Bicara soal pengetahuan gempa dan tsunami, ada banyak istilah lokal terekam dalam dongeng yang diceritakan turun-temurun. Beberapa di antaranya:
- Ie Beuna, Banda Aceh, Aceh
- Smong, Pulau Simeulue, Aceh
- Galoro/Geloro, Singkil, Aceh
- Air Turun Naik, Ambon
- Bombatalu, Palu
- Lembong Talu, Mandar, Sulawesi Barat
- Gergasi dari Laut, Barus, Sumatera Utara
- Ae Mesinnuka Tanalala, Ende
- Ratu Kidul, Jawa
Tampak bahwa sebetulnya, masyarakat kita telah memiliki pengetahuan kebencanaan sejak lama. Dan dari daftar di atas, cerita dongeng tentang Smong, yang berkembang di Pulau Simeulue, Aceh, sangat menarik untuk dijadikan pelajaran.
Pada saat Aceh dilanda gempa 9,1 sr dan setengah jam kemudian disusul tsunami, 26 Desember 2004, ada 150.000 jiwa meninggal. Tapi, di sebuah pulau bagian barat Aceh, Pulau Simeulue, yang notabene lebih dekat pusat gempa (dan tsunami di sana datang lebih cepat: 10 menit), hanya ada 3 orang yang meninggal.
Ribuan rumah di Pulau Simeulue hancur, tetapi hanya 3 meninggal. Bagaimana bisa? Orang-orang Simeulue tahu ketika air laut surut setelah gempa, maka tak lama kemudian air akan kembali dengan intensitas lebih banyak. Pengetahuan ini mereka dapat dari dongeng-dongeng tentang Smong yang diceritakan kakek dan nenek mereka, dan dongeng tersebut menyelamatkan banyak nyawa saat itu.
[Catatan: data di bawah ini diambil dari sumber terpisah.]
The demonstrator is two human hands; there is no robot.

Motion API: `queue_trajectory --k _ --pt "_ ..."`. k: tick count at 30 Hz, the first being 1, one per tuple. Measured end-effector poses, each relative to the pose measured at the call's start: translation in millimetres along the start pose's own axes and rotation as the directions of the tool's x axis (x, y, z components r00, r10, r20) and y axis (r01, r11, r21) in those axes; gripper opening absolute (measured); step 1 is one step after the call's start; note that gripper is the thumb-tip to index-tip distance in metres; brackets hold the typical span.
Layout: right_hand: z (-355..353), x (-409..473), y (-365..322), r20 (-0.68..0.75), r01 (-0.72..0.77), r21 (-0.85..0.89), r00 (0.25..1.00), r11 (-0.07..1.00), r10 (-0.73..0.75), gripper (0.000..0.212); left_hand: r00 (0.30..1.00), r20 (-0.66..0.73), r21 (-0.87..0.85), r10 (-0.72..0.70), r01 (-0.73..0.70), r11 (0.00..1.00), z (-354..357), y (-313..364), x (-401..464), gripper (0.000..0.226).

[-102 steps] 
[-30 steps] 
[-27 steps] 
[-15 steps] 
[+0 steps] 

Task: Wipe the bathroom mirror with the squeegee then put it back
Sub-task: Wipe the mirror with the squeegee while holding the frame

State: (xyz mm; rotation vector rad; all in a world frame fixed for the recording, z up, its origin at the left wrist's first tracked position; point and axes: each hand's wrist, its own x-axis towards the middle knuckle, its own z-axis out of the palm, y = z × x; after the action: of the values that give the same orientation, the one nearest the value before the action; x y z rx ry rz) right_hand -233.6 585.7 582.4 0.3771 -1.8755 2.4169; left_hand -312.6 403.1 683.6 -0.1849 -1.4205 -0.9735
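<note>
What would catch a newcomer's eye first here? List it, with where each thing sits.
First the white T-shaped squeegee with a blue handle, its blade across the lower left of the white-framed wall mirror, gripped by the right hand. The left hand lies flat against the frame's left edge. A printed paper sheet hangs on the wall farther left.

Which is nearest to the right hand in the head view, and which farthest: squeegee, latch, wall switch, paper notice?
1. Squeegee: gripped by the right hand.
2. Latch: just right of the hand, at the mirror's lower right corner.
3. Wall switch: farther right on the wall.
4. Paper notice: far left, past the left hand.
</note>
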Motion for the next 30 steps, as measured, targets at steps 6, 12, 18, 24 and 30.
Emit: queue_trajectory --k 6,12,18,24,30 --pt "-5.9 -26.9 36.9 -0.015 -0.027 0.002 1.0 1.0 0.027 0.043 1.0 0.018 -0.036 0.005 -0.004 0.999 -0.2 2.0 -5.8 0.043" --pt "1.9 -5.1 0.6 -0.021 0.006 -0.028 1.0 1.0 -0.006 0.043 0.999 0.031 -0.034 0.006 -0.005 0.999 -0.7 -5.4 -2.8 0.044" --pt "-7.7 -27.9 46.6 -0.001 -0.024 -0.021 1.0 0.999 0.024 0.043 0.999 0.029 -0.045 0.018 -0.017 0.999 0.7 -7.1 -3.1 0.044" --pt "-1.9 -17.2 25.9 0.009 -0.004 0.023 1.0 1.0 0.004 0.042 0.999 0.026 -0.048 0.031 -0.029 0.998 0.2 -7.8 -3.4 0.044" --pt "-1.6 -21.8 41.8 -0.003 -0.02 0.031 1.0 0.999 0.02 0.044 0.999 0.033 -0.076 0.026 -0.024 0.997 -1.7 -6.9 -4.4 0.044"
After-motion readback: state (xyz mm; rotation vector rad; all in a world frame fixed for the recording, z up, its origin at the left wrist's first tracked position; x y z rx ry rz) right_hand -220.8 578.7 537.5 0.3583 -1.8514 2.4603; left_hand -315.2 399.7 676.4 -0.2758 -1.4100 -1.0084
Dalam hal ini, keberadaan dongeng menjadi bukti bahwa mitigasi bencana telah inheren dalam sistem nilai masyarakat kita.
Literatur Lisan & Tulisan
Usaha pencarian kearifan dongeng lebih jauh juga dilakukan oleh Eko Yulianto, Kepala Pusat Penelitian Geoteknologi Lembaga Ilmu Pengetahuan Indonesia (LIPI). Ia meneliti banyak cerita rakyat dan mitos-mitos yang berkembang di masyarakat, untuk melacak bencana geologi yang terjadi di masa lalu.
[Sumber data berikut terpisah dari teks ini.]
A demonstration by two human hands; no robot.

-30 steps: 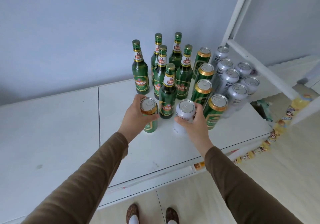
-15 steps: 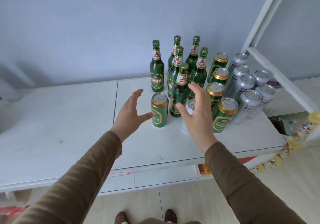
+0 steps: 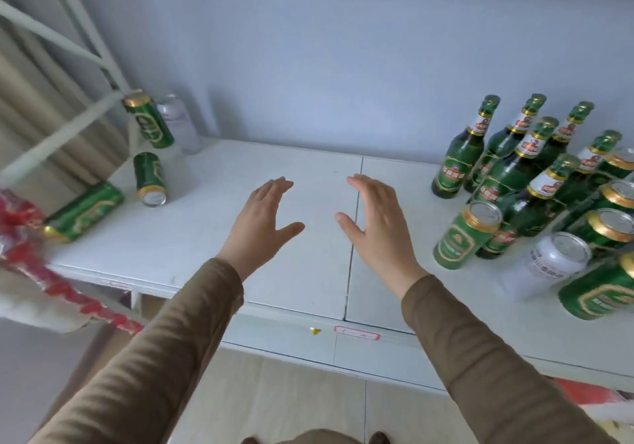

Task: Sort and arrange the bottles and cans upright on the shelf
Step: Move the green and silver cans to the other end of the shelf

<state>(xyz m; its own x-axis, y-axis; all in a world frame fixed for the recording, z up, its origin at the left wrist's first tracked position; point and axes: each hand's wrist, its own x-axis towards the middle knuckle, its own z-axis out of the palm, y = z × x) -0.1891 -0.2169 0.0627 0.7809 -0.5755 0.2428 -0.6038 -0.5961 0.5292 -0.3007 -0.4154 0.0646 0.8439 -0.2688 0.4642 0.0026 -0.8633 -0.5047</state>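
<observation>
Both hands empty, fingers straight and loosely spread, thumbs out: left hand and right hand hover palms-down over the bare middle of the white shelf, a gap between them, brown sleeves running back to the camera. Sorted group sits at the right end: green bottles upright in a tight cluster at the back, a green can upright just in front of them, a white can beside it, more green cans behind and right, partly cut off by the frame edge. Left end unsorted: one green can on its side, lid toward camera; another lying can at the shelf's left edge; a third green can upright by the back corner, a silver can just behind it. Red plastic packaging, blurred, at far left.
</observation>
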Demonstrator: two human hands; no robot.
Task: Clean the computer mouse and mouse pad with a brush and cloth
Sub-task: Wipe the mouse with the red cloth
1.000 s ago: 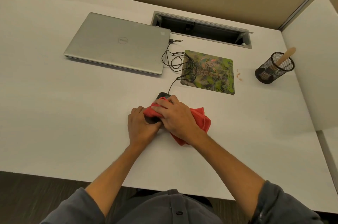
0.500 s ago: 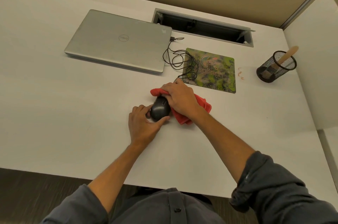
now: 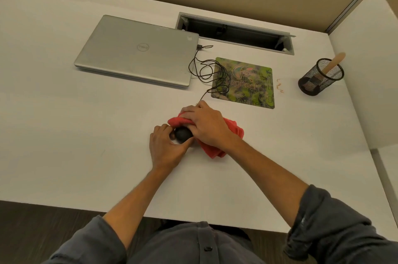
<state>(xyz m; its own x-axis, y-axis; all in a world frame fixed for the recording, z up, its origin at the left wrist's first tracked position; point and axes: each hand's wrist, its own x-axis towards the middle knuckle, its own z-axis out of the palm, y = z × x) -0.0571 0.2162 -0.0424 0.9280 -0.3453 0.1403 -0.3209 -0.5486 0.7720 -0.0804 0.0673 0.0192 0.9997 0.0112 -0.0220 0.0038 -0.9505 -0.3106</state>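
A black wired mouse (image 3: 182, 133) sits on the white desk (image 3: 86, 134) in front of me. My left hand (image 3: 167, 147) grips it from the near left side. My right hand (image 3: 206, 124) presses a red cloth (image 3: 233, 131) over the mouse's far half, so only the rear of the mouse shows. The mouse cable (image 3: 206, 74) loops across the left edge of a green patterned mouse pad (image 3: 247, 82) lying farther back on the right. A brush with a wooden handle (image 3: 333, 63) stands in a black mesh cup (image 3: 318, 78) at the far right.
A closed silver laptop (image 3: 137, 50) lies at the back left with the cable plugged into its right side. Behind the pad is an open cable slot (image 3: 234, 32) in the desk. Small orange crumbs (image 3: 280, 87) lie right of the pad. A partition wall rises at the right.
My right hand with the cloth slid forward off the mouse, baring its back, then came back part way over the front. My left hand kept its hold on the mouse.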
“Instrumen pembentuk mitos itu sama dengan sains. Semua folklore dihasilkan oleh ilmuwan masa lalu,” tuturnya dalam sebuah webinar LIPI bertema ‘Kajian Multidisiplin dalam Pengurangan Bencana’.
Eko Yulianto percaya bencana adalah siklus yang berulang. Dan tsunami bukan hal yang baru terjadi 2004. Dahulu, orang juga mengalami dan melihat hal yang sama. Gempa terjadi. Air laut naik. Akan tetapi menurut Eko, karena dikemas dalam kepercayaan yang berlaku pada saat itu, maka jadilah misalnya, orang Jawa membuat mitos tentang Ratu Kidul, orang Mandar mengenal cerita tentang Lembong Talu, dan sebagainya.
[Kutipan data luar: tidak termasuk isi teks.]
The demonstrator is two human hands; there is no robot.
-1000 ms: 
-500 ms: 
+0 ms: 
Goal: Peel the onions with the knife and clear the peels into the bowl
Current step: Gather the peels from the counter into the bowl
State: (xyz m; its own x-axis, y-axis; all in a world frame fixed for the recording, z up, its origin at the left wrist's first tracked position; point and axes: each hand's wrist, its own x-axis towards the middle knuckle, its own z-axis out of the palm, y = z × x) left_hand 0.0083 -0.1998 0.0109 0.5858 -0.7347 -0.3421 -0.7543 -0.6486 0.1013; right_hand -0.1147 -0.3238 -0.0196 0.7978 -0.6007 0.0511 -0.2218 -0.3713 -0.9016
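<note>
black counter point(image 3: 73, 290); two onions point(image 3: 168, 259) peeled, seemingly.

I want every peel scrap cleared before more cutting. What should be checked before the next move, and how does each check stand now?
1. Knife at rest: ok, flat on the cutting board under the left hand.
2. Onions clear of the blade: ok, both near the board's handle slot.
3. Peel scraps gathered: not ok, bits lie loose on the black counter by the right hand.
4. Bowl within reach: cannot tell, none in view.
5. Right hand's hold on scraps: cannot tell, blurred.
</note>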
Salah satu kisah yang diungkit Eko, seperti dicatat oleh Harian Kompas (22/10/2020) adalah legenda Nyi Roro Kidul dalam Serat Srinata dari Babad Tanah Jawi. Dalam beberapa petikan dari tulisan kuno tersebut terdapat beberapa ciri tsunami, seperti toya minggah ngawiyat (air naik ke angkasa) dan apan kadya amor mina toyanipun (bahkan, airnya bercampur dengan ikan).